Sebagian jamaah haji ada yang datang ke Tanah Suci dengan cara berkonvoi menggunakan mobil karavan. Salah satu di antaranya yakni jamaah dari Kairo, Mesir.
Salah satu kisah yang menarik yakni pengalaman Abd al Kadir al Djazari, seorang jamaah asal Kairo pada pertengahan abad ke-16. Dalam buku berjudul Pilgrims Sultans The Hajj under the Ottomans, diceritakan pengalaman pribadi Djazari dan keluarganya saat berangkat ke Makkah, Arab Saudi.
Pada tahun 1406-1407, belum ada perintah tetap terkait bagi jamaah Kairo sehingga mengakibatkan kebingungan bagi warga yang hendak pergi berhaji. Hingga akhirnya urutan prioritas diberlakukan.
Namun hal tersebut tidak membendung jumlah calon jamaah yang hendak menunaikan rukun Islam ke-lima. Alhasil sebagian dari mereka memutuskan untuk menjangkau Tanah Suci dengam berkonvoi.
Pemimpin rombongan bertugas memastikan calon jamaah yang ikut berada pada posisinya. Biasanya mereka bergabung di Adjrud, lima titik pemberhentian dari Kairo, tidak jauh dari Suez. Djazari menjelaskan rombongan terbagi menjadi beberapa sub-bagian, yang dia sebut katars. Jumlah mereka bervariasi. Dalam satuan besar, mungkin terdiri dari sembilan orang.
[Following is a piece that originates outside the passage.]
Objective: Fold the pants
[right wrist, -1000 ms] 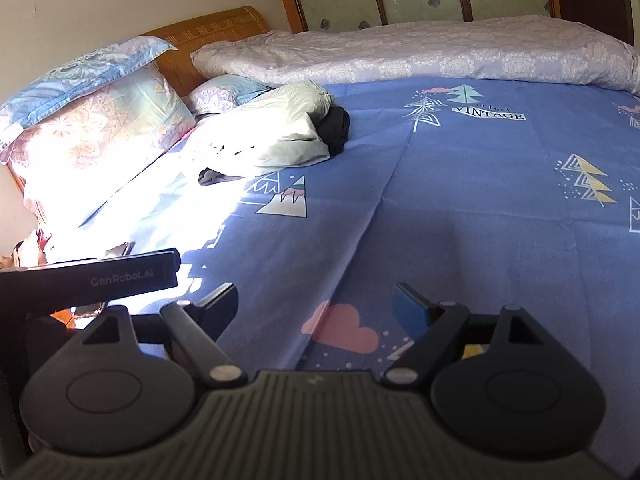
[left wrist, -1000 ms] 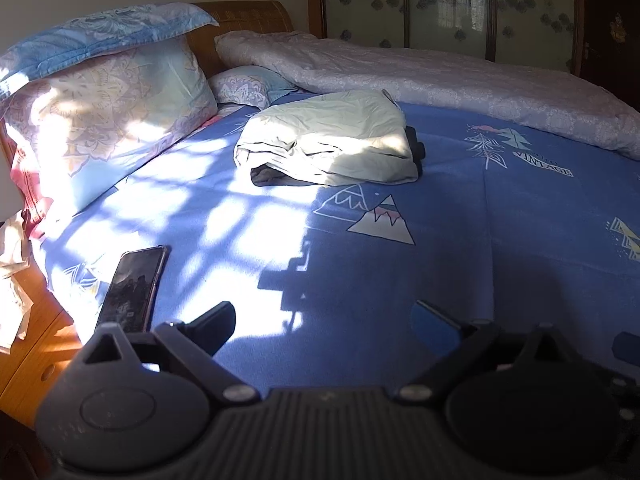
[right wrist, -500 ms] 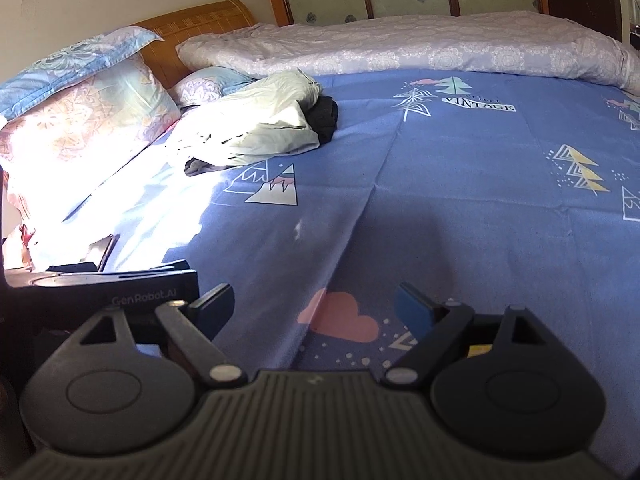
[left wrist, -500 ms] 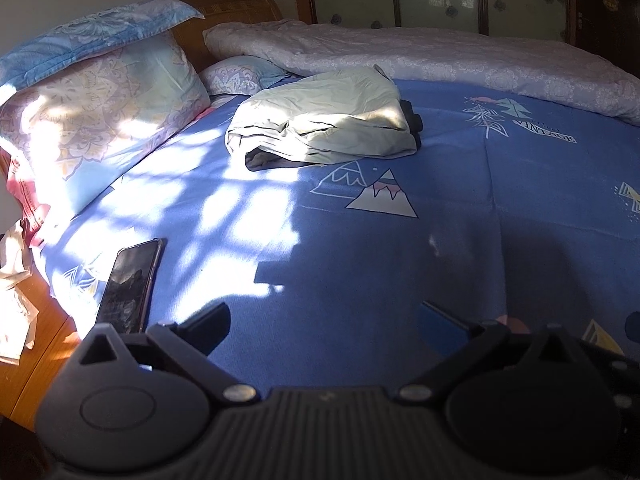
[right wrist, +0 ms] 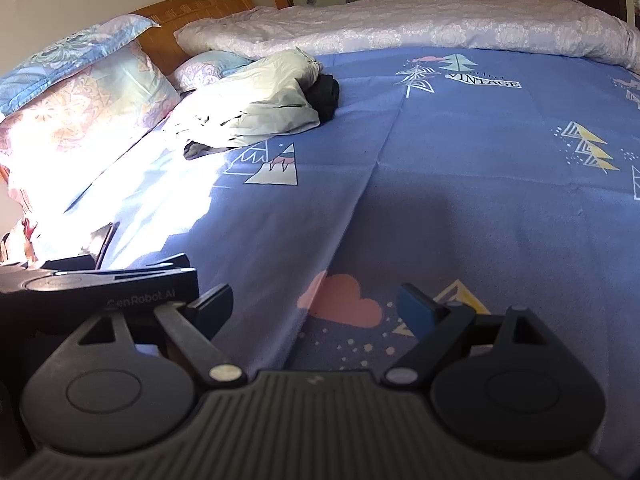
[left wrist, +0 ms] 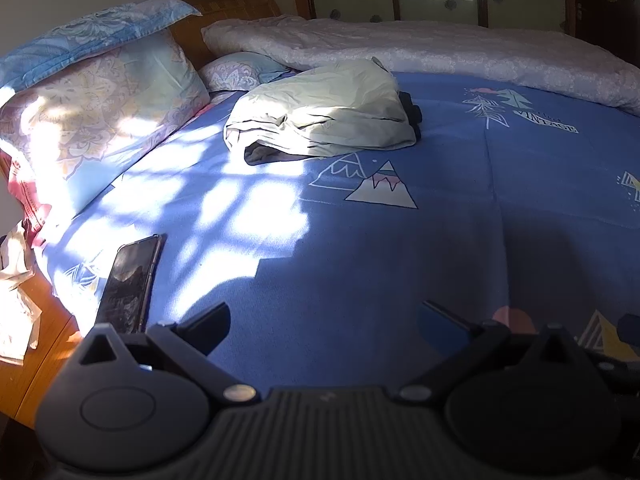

Selama perjalanan, mereka tidak hanya menghadapi Laut Merah, tetapi juga pegunungan dan pantai. Kondisi Laut Merah yang memiliki terumbu karang cukup berbahaya bagi rombongan. Cukup banyak serangan terjadi di wilayah itu.
Penembak jitu yang bersenjatakan busur dan anak panah serta pembawa obor bertanggung jawab atas keamanan rombongan. Pedagang membawa barang-barang berharga biasanya melakukan perjalanan dekat dengan harta bawaan mereka, sementara calon jamaah biasa, berdiri di belakang.
Di antara banyak pejabat yang menyertai kafilah Kairo, sekretaris komandan menempati posisi kunci. Ia harus berkonsultasi terkait kapan keputusan penting harus diambil. Dia juga bertanggung jawab terhadap pembayaran subsidi untuk kaum Badui yang ikut bepergian bersama rombongan. Djazari sendiri kerap memuji kondisi haji masa lalu yang berbeda dengan masa kini karena dianggap lebih cemerlang.
Dianggap sebagai jauh lebih cemerlang; ia mengklaim bahwa kantor kafilah kadi telah kehilangan banyak kilau sebelumnya dan sekarang hampir selalu diisi oleh orang Turki. Sangat mungkin pendapatnya diwarnai oleh kekecewaannya sendiri dengan karirnya.
Setelah semua, dia adalah keturunan dari keluarga mapan baik di Kairo dan Madinah, namun harus puas dengan posisi yang cukup sederhana. Kafilah kadi didampingi oleh sejumlah bawahan. Peziarah yang ingin menutup kontrak-kontrak atau membuat surat wasiat mereka laki-laki membutuhkan gaya hidup tak bercacat untuk bertindak sebagai saksi.
Selain itu, orang-orang ini harus ditemukan dengan mudah jika pernah kesaksian mereka dibutuhkan. Untuk memastikan bahwa mereka yang tersedia dalam kasus tersebut, al-Djazari ayah mulai menetapkan mereka tunjangan.